» **What you are asked to do**
Give the lines again, unchanged, starting with the line containing "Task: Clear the" and ending with the last line of the data below.
⟨
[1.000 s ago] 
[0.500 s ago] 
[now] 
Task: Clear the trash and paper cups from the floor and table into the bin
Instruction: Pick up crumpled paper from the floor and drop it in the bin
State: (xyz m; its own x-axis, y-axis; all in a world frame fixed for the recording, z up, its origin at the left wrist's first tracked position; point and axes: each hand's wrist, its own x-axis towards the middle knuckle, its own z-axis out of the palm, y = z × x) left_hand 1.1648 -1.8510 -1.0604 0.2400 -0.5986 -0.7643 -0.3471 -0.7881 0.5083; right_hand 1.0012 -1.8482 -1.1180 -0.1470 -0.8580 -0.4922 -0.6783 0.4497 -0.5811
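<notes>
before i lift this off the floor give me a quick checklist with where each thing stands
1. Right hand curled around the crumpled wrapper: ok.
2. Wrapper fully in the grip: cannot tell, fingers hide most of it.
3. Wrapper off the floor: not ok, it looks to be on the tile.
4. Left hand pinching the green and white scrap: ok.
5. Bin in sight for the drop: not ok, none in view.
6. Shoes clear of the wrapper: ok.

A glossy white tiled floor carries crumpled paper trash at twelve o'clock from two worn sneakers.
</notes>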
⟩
» **Task answer**
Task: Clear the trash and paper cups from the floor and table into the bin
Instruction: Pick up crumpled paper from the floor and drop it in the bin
State: (xyz m; its own x-axis, y-axis; all in a world frame fixed for the recording, z up, its origin at the left wrist's first tracked position; point and axes: each hand's wrist, its own x-axis towards the middle knuckle, its own z-axis out of the palm, y = z × x) left_hand 1.1648 -1.8510 -1.0604 0.2400 -0.5986 -0.7643 -0.3471 -0.7881 0.5083; right_hand 1.0012 -1.8482 -1.1180 -0.1470 -0.8580 -0.4922 -0.6783 0.4497 -0.5811
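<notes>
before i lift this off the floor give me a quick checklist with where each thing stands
1. Right hand curled around the crumpled wrapper: ok.
2. Wrapper fully in the grip: cannot tell, fingers hide most of it.
3. Wrapper off the floor: not ok, it looks to be on the tile.
4. Left hand pinching the green and white scrap: ok.
5. Bin in sight for the drop: not ok, none in view.
6. Shoes clear of the wrapper: ok.

A glossy white tiled floor carries crumpled paper trash at twelve o'clock from two worn sneakers.
</notes>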

The exercise contains no remaining tasks.